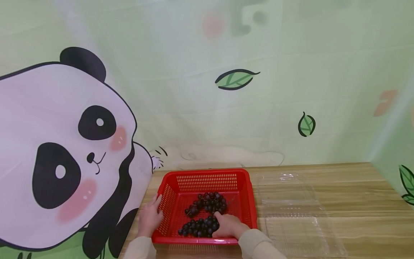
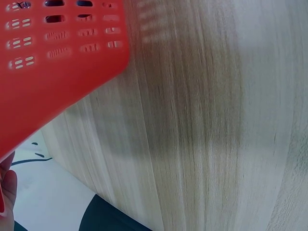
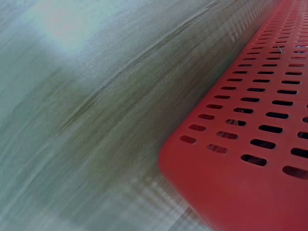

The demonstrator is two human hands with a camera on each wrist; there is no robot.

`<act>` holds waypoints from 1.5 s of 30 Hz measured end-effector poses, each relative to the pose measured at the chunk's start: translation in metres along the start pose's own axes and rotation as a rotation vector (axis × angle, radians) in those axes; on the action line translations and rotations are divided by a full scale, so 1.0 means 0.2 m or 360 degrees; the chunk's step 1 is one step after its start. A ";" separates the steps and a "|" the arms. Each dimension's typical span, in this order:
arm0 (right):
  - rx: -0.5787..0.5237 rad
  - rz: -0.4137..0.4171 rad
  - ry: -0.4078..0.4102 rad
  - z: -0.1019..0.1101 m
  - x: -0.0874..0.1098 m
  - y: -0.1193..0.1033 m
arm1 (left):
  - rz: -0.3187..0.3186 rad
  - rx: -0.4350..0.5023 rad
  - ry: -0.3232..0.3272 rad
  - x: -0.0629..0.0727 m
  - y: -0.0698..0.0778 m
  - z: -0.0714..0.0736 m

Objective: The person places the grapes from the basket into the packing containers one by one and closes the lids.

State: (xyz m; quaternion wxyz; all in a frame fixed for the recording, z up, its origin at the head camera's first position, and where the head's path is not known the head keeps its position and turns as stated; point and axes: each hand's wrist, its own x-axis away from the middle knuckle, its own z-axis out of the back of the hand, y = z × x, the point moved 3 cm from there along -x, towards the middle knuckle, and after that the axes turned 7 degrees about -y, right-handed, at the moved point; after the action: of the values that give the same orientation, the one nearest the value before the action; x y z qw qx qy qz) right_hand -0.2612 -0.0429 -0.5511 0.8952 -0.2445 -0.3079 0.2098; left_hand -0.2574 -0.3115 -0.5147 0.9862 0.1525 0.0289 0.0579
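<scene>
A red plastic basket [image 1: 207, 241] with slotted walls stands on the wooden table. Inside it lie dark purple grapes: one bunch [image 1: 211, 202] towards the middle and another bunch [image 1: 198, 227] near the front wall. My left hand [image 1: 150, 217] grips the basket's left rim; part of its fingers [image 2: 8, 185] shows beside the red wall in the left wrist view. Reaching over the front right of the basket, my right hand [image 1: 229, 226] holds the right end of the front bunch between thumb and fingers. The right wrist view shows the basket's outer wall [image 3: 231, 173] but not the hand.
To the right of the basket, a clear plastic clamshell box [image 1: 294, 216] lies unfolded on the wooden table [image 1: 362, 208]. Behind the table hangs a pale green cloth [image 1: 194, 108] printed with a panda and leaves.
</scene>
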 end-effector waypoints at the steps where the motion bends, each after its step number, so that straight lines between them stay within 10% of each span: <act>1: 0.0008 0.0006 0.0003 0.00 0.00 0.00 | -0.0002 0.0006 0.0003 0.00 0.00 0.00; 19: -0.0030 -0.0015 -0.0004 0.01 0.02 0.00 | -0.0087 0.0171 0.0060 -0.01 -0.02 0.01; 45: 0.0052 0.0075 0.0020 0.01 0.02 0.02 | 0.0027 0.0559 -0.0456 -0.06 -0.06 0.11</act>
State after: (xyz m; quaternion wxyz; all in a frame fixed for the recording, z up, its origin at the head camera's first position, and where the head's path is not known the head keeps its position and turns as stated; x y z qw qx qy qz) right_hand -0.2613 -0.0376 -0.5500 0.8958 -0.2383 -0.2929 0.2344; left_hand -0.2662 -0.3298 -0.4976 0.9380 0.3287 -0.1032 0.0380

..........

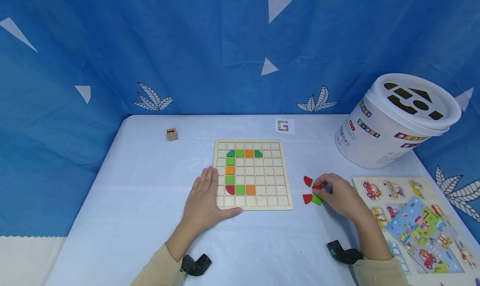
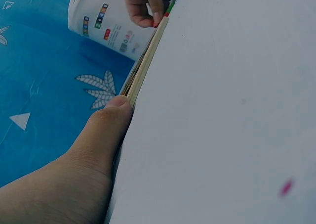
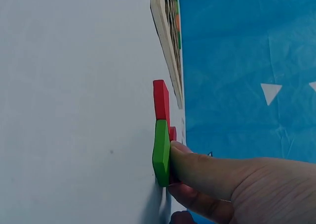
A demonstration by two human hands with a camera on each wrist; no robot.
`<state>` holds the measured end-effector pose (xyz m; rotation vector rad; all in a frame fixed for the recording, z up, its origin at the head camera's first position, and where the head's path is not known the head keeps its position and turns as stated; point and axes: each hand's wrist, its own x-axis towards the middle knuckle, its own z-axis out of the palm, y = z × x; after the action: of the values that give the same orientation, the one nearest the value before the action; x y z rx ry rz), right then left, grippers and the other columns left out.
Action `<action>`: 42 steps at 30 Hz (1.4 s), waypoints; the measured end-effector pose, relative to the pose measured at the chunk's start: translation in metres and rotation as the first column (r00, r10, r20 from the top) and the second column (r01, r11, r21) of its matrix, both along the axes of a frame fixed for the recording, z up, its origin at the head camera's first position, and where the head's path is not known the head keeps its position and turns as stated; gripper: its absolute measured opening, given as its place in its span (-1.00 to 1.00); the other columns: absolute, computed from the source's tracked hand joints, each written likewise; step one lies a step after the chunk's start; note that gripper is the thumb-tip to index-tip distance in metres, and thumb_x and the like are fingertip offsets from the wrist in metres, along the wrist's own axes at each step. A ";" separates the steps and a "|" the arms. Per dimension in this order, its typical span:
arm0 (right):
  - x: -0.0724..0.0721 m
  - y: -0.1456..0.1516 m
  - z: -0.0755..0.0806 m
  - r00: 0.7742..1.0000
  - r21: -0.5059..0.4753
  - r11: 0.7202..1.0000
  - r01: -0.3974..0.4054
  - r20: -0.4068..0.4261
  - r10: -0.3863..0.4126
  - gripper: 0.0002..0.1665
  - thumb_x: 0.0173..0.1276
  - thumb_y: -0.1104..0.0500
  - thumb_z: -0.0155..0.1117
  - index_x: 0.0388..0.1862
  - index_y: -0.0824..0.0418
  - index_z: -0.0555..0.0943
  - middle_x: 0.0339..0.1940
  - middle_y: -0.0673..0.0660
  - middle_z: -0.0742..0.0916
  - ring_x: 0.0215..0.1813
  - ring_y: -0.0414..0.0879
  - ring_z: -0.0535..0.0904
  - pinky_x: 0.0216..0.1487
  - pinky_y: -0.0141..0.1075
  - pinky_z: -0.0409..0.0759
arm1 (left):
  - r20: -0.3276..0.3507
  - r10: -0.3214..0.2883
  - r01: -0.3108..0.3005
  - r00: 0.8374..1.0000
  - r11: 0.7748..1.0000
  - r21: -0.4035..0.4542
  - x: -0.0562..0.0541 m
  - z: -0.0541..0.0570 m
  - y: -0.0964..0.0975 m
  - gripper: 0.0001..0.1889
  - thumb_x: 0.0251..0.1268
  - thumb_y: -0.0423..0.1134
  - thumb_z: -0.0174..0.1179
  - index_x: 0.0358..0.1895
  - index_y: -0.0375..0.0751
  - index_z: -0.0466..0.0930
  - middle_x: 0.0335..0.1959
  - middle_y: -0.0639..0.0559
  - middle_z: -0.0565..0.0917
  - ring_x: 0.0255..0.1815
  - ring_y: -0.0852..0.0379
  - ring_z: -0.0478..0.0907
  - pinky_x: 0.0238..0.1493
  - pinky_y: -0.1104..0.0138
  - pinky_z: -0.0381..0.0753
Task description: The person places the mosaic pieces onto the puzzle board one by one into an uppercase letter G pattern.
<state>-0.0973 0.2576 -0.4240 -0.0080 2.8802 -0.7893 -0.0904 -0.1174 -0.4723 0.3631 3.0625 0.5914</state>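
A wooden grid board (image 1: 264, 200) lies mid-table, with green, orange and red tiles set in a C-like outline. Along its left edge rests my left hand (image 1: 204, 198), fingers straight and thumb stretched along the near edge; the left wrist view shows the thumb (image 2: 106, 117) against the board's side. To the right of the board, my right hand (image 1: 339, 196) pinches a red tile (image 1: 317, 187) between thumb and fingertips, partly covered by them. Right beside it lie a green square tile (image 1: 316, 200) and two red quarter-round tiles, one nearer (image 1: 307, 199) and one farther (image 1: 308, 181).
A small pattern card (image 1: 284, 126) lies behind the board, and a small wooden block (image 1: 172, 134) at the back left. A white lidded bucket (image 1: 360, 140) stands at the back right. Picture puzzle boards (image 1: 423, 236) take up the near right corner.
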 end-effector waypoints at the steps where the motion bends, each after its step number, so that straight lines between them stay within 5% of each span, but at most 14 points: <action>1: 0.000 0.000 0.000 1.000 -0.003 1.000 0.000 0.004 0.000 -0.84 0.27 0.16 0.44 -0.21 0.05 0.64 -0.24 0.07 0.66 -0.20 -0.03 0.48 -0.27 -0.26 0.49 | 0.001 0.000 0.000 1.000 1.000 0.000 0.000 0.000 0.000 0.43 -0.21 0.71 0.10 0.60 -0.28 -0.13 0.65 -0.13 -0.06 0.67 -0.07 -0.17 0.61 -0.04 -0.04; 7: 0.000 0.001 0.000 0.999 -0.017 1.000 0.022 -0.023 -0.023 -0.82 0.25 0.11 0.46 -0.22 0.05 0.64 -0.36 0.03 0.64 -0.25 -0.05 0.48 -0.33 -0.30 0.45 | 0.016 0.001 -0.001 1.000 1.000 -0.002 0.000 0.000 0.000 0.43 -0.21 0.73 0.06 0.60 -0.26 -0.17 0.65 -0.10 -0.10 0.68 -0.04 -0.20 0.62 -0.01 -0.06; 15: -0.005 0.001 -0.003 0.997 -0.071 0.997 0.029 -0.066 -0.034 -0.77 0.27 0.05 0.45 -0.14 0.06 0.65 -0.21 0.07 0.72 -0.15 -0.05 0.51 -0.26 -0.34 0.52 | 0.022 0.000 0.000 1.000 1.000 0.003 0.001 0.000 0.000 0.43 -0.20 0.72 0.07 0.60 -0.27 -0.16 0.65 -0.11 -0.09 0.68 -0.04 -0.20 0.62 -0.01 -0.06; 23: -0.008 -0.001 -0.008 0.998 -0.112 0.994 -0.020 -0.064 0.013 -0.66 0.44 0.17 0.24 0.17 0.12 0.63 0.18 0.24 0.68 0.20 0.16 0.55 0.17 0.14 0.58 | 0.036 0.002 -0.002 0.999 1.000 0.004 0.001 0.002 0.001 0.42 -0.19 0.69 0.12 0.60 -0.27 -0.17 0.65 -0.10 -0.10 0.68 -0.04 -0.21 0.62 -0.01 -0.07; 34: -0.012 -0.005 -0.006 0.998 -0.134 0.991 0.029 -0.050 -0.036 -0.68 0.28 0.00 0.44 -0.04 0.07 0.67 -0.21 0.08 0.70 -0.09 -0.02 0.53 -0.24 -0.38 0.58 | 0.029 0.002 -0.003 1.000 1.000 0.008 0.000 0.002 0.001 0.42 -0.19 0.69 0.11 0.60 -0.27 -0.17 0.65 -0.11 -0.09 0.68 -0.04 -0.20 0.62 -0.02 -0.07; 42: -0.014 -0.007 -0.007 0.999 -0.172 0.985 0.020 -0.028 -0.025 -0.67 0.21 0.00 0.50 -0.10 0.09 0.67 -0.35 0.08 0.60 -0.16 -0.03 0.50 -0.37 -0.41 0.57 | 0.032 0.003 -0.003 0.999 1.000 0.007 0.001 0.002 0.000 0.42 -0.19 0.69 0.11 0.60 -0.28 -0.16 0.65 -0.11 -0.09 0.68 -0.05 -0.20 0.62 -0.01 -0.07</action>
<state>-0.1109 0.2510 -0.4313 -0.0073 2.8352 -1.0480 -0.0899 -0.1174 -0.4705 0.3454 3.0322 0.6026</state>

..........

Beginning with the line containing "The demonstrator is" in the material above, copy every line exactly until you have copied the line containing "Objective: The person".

The demonstrator is two human hands with a camera on each wrist; there is no robot.

`<act>` holds waypoints from 1.5 s of 30 Hz measured end-effector poses, each relative to the pose measured at the chunk's start: translation in metres along the start pose's own axes and rotation as a rotation vector (axis × angle, radians) in those axes; on the action line translations and rotations are divided by a full scale, so 1.0 means 0.2 m or 360 degrees; the chunk's step 1 is one step after its start. A ";" separates the steps and a "|" the arms. Each dimension's typical span, in this order:
arm0 (right):
  - rx: -0.5787..0.5237 rad
  - rz: -0.4137..0.4171 rad
  - ry: -0.4078..0.4102 rad
  - z: -0.1019..0.1101 m
  - x: -0.0874..0.1098 m
  - y: -0.1193..0.1033 m
arm1 (left):
  - rz: -0.3187..0.3186 rad
  - rx: -0.4350..0.5023 rad
  - ry: -0.3232..0.3272 rad
  - x: -0.0629..0.0727 m
  - y: -0.0698..0.0778 m
  - z: -0.0714..0.0736 m

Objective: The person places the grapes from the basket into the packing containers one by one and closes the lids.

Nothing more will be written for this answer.